Подполковник вспоминает встречу с «Орионом» на морской границе неделю назад. Пароход зафрахтован западногерманской фирмой. Можно побиться об заклад, в команде явные гитлеровцы. Ловишь откровенно враждебные взгляды. А новый помощник капитана… Черт его ведает, что за человек!
Чаушев смотрит в окно. «Орион» там, за крышей пакгауза, мокрой от дождя. Флаг виднеется крохотным голубым комочком. Он — словно кусочек чистого неба в тяжелой, серой толще облаков.
Подполковник нажимает кнопку звонка.
— Вызовите ко мне рядового Можаева, — говорит он дежурному офицеру.
2
Ночью онемевшими от волнения пальцами Харитон Петрович затискивал в чемодан смену белья, несессер, банку сгущенного молока, резиновую грелку — постоянную спутницу в разъездах. Неровен час, опять расшалится печень.
Настасье он сообщил, что взял отпуск. Так оно и было. Он давно скопил десяток дней для отгула, и если тратил иногда этот запас — ради рыбалки или охотничьей вылазки, — то неизменно возобновлял. «Отпустить», — написал директор, понимающе улыбнувшись. Конечно, опять потянуло в тайгу!
Директор раздобрился и подкинул еще пять дней. Да и почему не отпустить, коли остается помощник — Семен Утчугашев, смышленый, дотошный хакас, собаку съевший на ремонте сепараторов. Недаром Харитон Петрович обучал его. Предусмотрено все!

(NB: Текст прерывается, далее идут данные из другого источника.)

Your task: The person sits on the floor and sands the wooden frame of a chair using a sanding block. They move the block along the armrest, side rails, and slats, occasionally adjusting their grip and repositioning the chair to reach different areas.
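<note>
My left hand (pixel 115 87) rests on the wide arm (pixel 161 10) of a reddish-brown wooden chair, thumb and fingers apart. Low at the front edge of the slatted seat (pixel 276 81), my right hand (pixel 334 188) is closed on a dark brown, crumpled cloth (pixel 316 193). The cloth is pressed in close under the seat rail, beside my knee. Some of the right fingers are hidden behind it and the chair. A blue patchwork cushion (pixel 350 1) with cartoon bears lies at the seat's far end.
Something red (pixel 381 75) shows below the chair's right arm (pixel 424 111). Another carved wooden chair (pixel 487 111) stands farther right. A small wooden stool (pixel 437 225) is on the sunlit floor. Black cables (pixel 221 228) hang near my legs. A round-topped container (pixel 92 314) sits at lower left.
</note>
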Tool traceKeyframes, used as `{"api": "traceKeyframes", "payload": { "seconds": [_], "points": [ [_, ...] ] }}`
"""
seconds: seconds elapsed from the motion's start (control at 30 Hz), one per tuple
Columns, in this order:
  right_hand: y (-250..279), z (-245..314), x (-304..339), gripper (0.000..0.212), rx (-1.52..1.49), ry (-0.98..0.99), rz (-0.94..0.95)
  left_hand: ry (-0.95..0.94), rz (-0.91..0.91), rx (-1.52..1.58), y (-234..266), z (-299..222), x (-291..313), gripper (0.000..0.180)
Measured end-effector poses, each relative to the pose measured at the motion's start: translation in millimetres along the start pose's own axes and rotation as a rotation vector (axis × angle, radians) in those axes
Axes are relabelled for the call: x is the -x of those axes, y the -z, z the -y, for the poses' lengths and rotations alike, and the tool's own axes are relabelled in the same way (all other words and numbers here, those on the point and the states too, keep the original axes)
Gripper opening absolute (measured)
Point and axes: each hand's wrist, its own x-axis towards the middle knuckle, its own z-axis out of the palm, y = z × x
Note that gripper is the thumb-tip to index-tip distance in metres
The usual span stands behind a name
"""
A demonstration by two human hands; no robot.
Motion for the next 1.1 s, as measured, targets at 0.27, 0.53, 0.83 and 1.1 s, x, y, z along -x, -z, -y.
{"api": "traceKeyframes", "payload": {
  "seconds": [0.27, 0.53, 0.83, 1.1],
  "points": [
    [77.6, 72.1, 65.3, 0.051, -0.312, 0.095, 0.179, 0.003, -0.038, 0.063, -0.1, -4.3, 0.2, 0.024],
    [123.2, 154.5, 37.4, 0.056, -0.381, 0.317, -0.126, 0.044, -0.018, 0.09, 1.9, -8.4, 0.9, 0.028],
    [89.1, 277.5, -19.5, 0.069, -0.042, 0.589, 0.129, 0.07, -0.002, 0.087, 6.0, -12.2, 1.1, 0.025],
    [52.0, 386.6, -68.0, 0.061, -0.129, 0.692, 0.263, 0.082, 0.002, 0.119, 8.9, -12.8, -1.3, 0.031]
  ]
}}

Настасье можно было ничего не объяснять. Очень часто он уезжал, даже не простившись. С ней ему здорово повезло. Спят в разных комнатах — одно название, что женаты. Детей, слава богу, нет.
Вообще он все предусмотрел. Другой бы перестал ждать А он ждал вестей с той стороны, ждал терпеливо, ждал до седых волос…
И вот — дождался!
Сейчас и зеркало не огорчает Харитона Петровича. При тусклом свете настольной лампы он молод, совсем молод, — ни морщин, ни мешков под глазами. Или они в самом деле исчезли? Он готов поверить в это. Ведь лучшее средство против старости — это деятельность. О, старость бежит от звука боевой трубы! Эта фраза попалась Харитону Петровичу в какой-то книжке. Он не раз повторял ее про себя, глядя в зеркало.
Да, он ждал сигнала…
Зеркала кругом, на всех стенах. У Настасьи странная, прямо-таки патологическая страсть к ним. Зеркаломания, что ли… Колченогая мебель давно просит замены, так нет, к каждому празднику Настасья покупает зеркало. Обязательно зеркало… Что ж, это и к лучшему. Майор Сато советовал почаще смотреться в зеркало. Видеть себя, следить за собой.
Харитон Петрович вынимает из кармана паспорт, деньги, телеграмму от Лапшина и, проверив, кладет обратно. И десятки Харитонов Петровичей, отраженных зеркалами, делают то же самое. В строю таких же, как он, Харитон Петрович идет к двери, поднимает руку к выключателю.
Тотчас протягиваются еще десятки рук. Это его руки и в то же время не его… Они нетерпеливы. Они послушны команде и не позволяют медлить.
Вот и все…
Харитон Петрович не думал, что так легко уйти из дома, в котором прожил двенадцать лет. «Все! Все!» — твердит он про себя, шагая по безлюдной улице.
До вокзала ходу четверть часа. Мимо школы, где Настасья преподает алгебру. Мимо поликлиники, где Харитона Петровича недавно обследовали и велели соблюдать диету.